It can’t be easy being Smino. He first hailed from the St. Louis and moved to Chicago a few years ago to pursue a rap career in what was quickly becoming a hot bed for new music, especially rap and R&B. In almost no time at all, his Zero Fatigue crew started picking up some serious recognition, complete with a feature in Pitchfork’s rising artist series. Keep in mind, all of this hype surrounding his fresh career was based off only a few massive singles, a smattering of EPs, and a couple of feature verses like the one on Noname’s “Shadow Man”. With all of that pressure, it must have been tough to finally release a full-length LP, especially one that spans over 18 tracks and clocks in at just over one hour in length.
Smino turned all of this pressure into musical gems, creating one of the most exciting local record debuts in years. It will likely go down in the history books with projects such as Noname’s “Telefone”, Mick Jenkin’s “The Water[s]”, and Chance’s “Acid Rap” though he is a St. Louis rapper through-and-through. Smino completely exceeded the expectations of me and many other hack music journalists, it’s amazing. In creating a completely unique sound and then shaping, wielding, and progressing that signature drawl on every track, Smino and his team, have turned each song into a unique listening experience. With this nearly flawless LP, he has delivered an extremely cohesive debut project, despite the fact that each track sounds completely different. The album has great sense of movement, in the literary world it would be considered a page-turner.
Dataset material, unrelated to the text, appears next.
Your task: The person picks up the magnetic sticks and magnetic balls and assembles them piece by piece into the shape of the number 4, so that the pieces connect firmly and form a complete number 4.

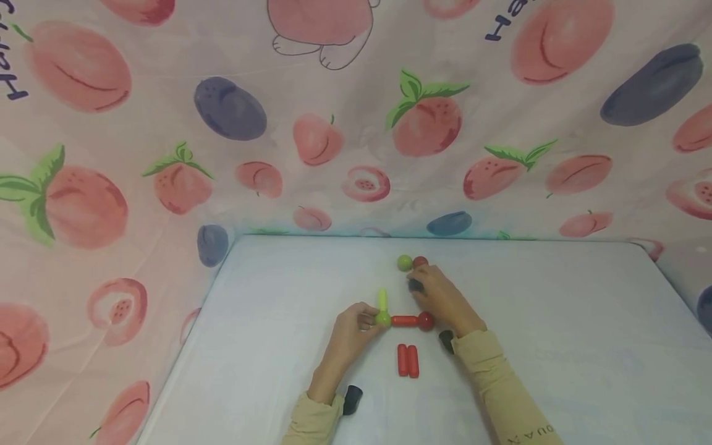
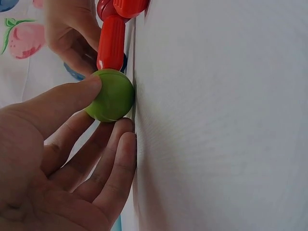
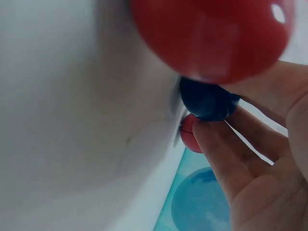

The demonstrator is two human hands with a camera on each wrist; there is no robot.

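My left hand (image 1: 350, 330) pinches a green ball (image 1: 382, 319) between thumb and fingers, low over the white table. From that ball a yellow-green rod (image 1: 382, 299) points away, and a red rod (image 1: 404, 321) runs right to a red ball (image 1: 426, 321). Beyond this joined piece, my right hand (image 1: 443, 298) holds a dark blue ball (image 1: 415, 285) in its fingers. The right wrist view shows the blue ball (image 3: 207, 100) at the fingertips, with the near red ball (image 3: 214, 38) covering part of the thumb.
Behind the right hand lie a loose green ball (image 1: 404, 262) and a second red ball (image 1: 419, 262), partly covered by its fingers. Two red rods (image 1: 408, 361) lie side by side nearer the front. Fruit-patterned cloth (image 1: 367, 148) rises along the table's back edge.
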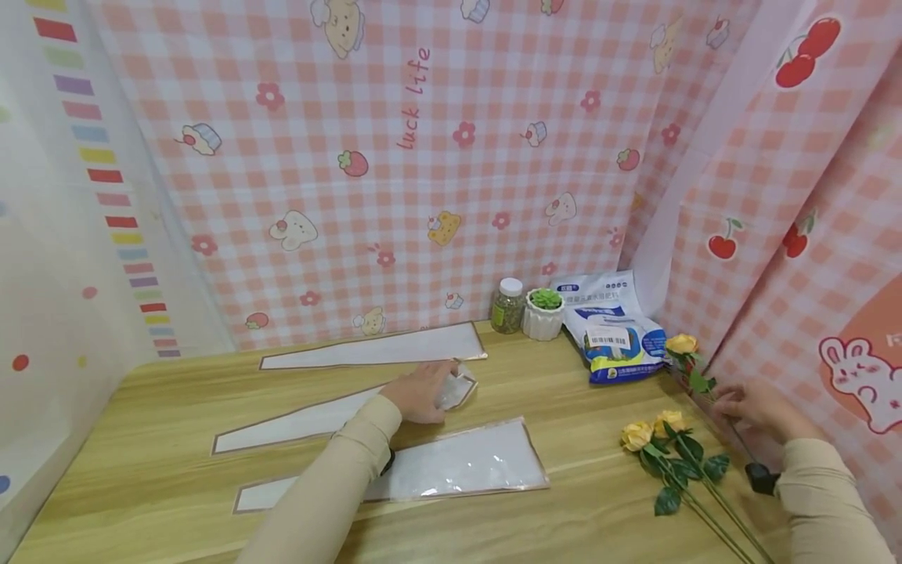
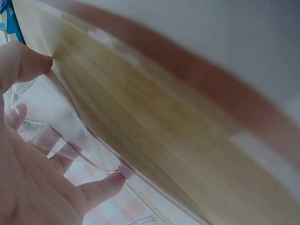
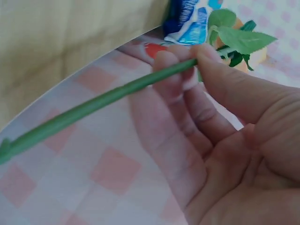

The first thing to keep in mind about this record is that it is long. Although there is an overwhelming amount of content to digest, take note that every song is jam-packed with substance. Being that there is so much going on throughout this record, it is going to take even the most experienced listener at least several listens to fully appreciate everything going on here. Not unlike some of the current kings of rap, i.e. Kendrick Lamar, Smino has a way with words that truly astounds listeners. Most of the punchlines heard on these tracks are worth rewinding, as they actually push beyond the clever double entendre into many-layered realms of meaning.
Smino has an endless supply of delivery methods, excelling in sing-song formats and in sporadic stanza. Lyrically, the things he says are so nuanced, it’s easy to miss what he says because the non-lyrical aspect of the music is so well-crafted. The production on the record is so consistent to the point that each track flows into the next, creating a ephemeral atmosphere of positive energy behind his effective vocabulary. This is one of those records where it is more difficult to figure out its flaws than it is to point out what the artist did right.
On the final track “Amphetamine” is perhaps some of the strongest work on an already phenomenal record. It begins with Smino questioning his place in life and where his career is headed, it rapidly changes halfway through into a mean lyrical piece, featuring verses from Noname, Zero Fatigue member Bari, and Jean Deaux, all of whom compliment each other generously. This song is not only one of the most ebullient tracks on the project, but also the perfect way to close “blkswn”. It begins with a reflection of Smino’s identity and ends with him flexing with his friends, a beautiful dichotomy. It’s impossible to classify this song as a touch-n-go buddy rap track, or a deeper intellectual rap song—because that’s the thing about Smi, he covers all of the bases.